Abstract

Abstract INTRODUCTION Cytoreductive surgery is a cornerstone of management for intracranial tumors. However, resection may remove an important source of neoantigen. In the case of laser interstitial thermal therapy (LITT), ablated tumor remans in situ, allowing for an anti-tumor immune response. To characterize these phenomena, we developed a murine model of LITT for use with syngeneic brain tumor cell lines. RESULTS & METHODS To establish anatomical boundaries for our ablation, we characterized our CT-2A glioma model on T2 MRI, selecting 10 days post-implantation for LITT based on lesion size.

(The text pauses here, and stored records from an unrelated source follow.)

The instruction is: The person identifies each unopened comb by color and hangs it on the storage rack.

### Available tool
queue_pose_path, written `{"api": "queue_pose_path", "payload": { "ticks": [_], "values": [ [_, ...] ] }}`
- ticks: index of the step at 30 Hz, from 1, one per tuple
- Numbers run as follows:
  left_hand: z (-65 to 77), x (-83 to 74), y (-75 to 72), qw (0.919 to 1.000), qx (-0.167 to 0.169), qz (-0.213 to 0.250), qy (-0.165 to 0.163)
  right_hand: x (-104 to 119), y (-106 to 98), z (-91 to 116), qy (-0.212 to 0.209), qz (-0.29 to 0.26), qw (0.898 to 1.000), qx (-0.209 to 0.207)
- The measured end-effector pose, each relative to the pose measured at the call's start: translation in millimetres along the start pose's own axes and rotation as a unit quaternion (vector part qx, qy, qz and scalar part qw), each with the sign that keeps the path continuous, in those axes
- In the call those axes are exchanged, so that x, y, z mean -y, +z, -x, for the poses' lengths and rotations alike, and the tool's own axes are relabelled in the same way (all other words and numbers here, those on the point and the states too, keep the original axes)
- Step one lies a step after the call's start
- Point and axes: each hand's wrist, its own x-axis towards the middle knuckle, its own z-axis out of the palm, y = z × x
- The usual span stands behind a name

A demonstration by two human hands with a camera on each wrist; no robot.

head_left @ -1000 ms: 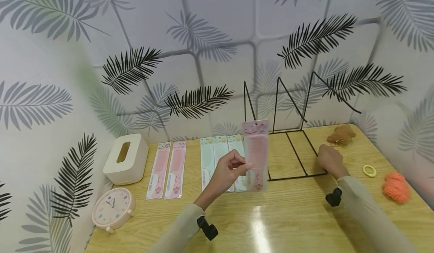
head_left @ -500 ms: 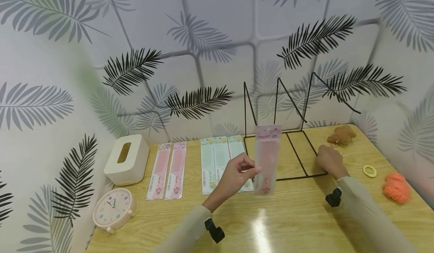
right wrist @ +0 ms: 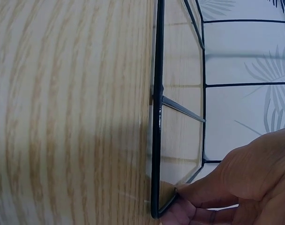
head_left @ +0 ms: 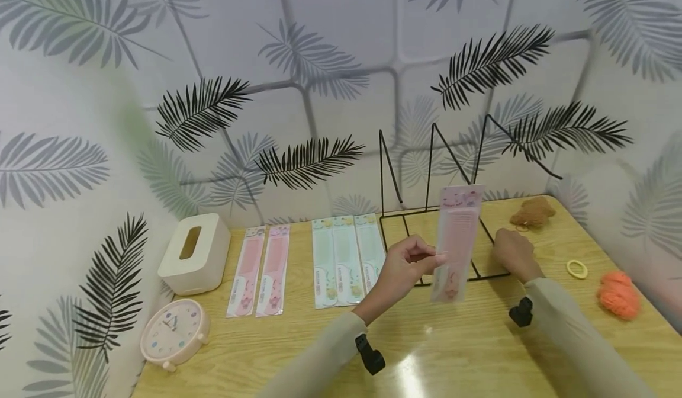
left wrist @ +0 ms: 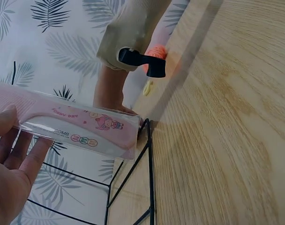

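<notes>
My left hand (head_left: 401,270) pinches a pink comb in a clear packet (head_left: 458,238) by its left edge, between thumb and fingers. The packet stands nearly upright, leaning slightly right, and overlaps the black wire rack (head_left: 381,173) in the head view. Printed cartoon figures show on the comb packet (left wrist: 86,124) in the left wrist view. My right hand (head_left: 515,254) grips the rack's front right corner. In the right wrist view, thumb and fingers of the right hand (right wrist: 245,178) close on the rack's corner beside its long bar (right wrist: 157,117).
Two pink comb packets (head_left: 272,267) and three green ones (head_left: 348,267) lie left of the rack. Further left are a white tissue box (head_left: 210,262) and a pink clock (head_left: 176,333). A brown hair tie (head_left: 533,211), yellow ring (head_left: 576,269) and orange fluffy ball (head_left: 618,294) lie at right.
My left hand has carried the pink comb packet rightward, from beside the green packets to in front of the rack's middle. The right hand stays at the rack's corner.
</notes>
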Motion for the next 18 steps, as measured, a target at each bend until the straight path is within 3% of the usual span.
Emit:
{"api": "queue_pose_path", "payload": {
  "ticks": [11,18],
  "values": [
    [-9.0,6.7,7.5,1.0,0.004,0.0,-0.003,1,2,1,-0.012,0.008,1.0,-0.016],
    [-14.2,10.4,6.4,0.9996,-0.002,-0.029,0.004,4,2,2,-0.005,0.001,1.0,-0.005]
  ]
}}
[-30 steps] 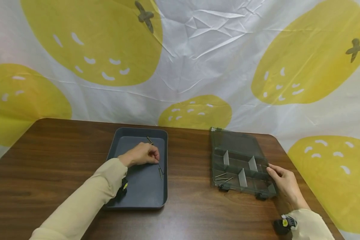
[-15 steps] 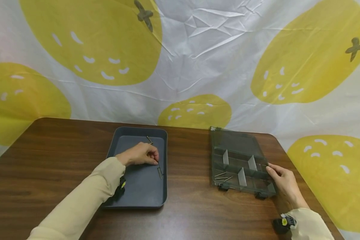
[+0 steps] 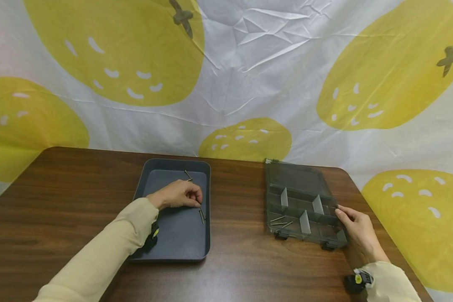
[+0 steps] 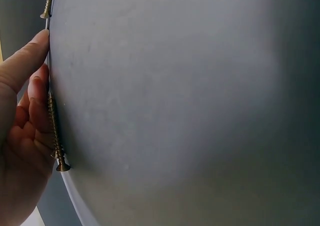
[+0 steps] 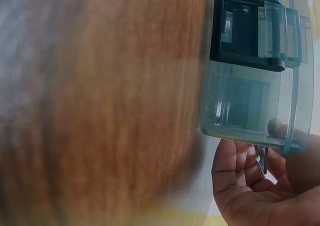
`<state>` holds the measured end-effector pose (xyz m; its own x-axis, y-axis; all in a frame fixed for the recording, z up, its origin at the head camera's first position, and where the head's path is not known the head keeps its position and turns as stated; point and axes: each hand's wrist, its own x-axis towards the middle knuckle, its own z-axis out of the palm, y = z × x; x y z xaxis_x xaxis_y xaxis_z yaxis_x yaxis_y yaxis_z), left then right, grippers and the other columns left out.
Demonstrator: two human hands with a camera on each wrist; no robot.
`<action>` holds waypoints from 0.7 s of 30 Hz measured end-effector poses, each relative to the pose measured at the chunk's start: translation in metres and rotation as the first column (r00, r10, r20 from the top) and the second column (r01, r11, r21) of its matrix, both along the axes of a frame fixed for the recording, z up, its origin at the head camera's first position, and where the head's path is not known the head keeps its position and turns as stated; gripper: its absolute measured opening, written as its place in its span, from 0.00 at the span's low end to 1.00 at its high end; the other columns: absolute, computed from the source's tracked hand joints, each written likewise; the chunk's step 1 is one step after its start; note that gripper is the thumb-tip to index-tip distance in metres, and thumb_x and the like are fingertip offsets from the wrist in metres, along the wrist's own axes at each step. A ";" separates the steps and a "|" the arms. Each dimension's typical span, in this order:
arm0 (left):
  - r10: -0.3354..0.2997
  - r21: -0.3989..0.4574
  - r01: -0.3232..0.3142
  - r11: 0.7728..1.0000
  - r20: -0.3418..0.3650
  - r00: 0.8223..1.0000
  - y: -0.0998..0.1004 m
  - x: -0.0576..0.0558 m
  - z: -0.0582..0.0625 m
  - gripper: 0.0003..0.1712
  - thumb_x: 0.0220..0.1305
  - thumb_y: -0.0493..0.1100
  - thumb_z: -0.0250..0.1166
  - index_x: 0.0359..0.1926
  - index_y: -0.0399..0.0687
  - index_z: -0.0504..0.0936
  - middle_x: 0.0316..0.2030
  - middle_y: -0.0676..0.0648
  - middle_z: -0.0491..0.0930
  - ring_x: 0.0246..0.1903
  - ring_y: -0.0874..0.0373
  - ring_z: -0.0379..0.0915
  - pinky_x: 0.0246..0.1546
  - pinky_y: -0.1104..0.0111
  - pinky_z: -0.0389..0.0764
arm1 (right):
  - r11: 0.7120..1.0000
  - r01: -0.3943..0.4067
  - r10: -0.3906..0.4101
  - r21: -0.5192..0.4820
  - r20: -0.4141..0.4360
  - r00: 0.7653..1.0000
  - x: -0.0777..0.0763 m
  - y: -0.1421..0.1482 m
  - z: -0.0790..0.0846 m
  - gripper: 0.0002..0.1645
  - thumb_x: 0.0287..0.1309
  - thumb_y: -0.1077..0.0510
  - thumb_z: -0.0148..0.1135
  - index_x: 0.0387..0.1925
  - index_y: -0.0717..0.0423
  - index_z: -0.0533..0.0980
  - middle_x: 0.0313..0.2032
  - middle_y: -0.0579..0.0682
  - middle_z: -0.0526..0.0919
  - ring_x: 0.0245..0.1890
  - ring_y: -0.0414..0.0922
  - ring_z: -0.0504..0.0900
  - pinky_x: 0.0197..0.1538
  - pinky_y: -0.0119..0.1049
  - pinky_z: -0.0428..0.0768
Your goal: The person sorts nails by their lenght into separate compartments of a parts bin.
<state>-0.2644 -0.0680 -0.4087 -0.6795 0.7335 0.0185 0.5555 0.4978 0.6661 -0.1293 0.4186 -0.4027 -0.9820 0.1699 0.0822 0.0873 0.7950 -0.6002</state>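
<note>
My left hand (image 3: 176,193) is down in the dark grey tray (image 3: 179,241), fingers curled with thumb and fingertips close to the tips of two brass screws (image 3: 202,216). In the left wrist view a gap shows between thumb and fingers; the paired screws (image 4: 55,126) lie on one side and another screw (image 4: 48,3) lies past the thumb. My right hand (image 3: 358,228) grips the right edge of a smoky clear compartment box (image 3: 300,178), thumb on top and fingers against its side. Three screws (image 3: 281,221) lie in its front left compartment.
Further screws (image 3: 188,175) lie near the tray's far right corner. White dividers (image 3: 304,222) split the box, and black latches (image 3: 328,246) sit along its front. The brown wooden table (image 3: 238,251) ends at a hanging cloth (image 3: 241,92) with yellow fruit shapes.
My left fingertips have shifted very slightly, and the screw tip that met them earlier now shows just below them. The two screws beside them have moved a little. The right hand and box stay put.
</note>
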 end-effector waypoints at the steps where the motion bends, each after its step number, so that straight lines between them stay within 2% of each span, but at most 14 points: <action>1: -0.006 0.001 0.006 1.000 -0.001 1.000 0.000 0.000 0.000 0.05 0.54 0.40 0.70 0.27 0.49 0.81 0.21 0.56 0.73 0.23 0.66 0.66 0.28 0.73 0.67 | 1.000 0.000 0.000 0.004 0.000 1.000 0.000 0.000 0.000 0.30 0.71 0.50 0.44 0.60 0.72 0.66 0.57 0.70 0.71 0.57 0.65 0.70 0.37 0.15 0.68; 8: -0.047 -0.015 0.047 0.999 0.000 0.999 -0.001 -0.001 0.002 0.06 0.52 0.41 0.71 0.26 0.48 0.80 0.21 0.56 0.73 0.24 0.66 0.66 0.28 0.73 0.67 | 1.000 0.007 -0.007 0.003 0.005 1.000 0.001 0.000 0.000 0.30 0.70 0.50 0.45 0.59 0.73 0.67 0.56 0.71 0.71 0.57 0.65 0.70 0.38 0.16 0.68; 21: -0.058 -0.015 0.058 0.998 0.042 0.997 -0.005 -0.005 0.000 0.07 0.51 0.42 0.72 0.25 0.48 0.81 0.25 0.54 0.74 0.26 0.66 0.67 0.29 0.74 0.69 | 1.000 0.022 -0.022 0.004 0.005 1.000 -0.001 -0.001 -0.001 0.29 0.70 0.51 0.46 0.58 0.74 0.67 0.55 0.71 0.71 0.56 0.64 0.70 0.36 0.12 0.65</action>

We simultaneously implanted a 400 μm laser fiber and thermocouple probe into the center and edge of the target volume, respectively, for simultaneous ablation and temperature monitoring. Using a clinical 1064 nm Nd:YAG laser, we first performed a dose titration of laser power/time in normal mouse brains, finding that doses above 1.5 W for 60s produced cavitary lesions with charring that resulted in death at 24h post-LITT. We therefore selected 1 W for 60s as a safe laser power dose in our tumor model. Ablations at this setting rapidly heated the lesion edge to a peak temperature of mean 43.79 ± 2.993 °C, sparing the surrounding brain. MRI imaging at 1, 3, and 7 days post-LITT revealed expansile T2 hyperintense lesions that resolved over time, with hemorrhage and necrosis on H&E. LITT increased survival to 28 from 25.5 days (vs sham, P = 0.0172). CONCLUSIONS Our model successfully recapitulates the essential clinical features of LITT: a cytoreductive survival benefit; lesion expansion on MRI; and focal necrosis with hemorrhagic vasculature on H&E. This model is well suited for study of LITT-adjunctive interventions and characterization of the immunobiology of hyperthermia.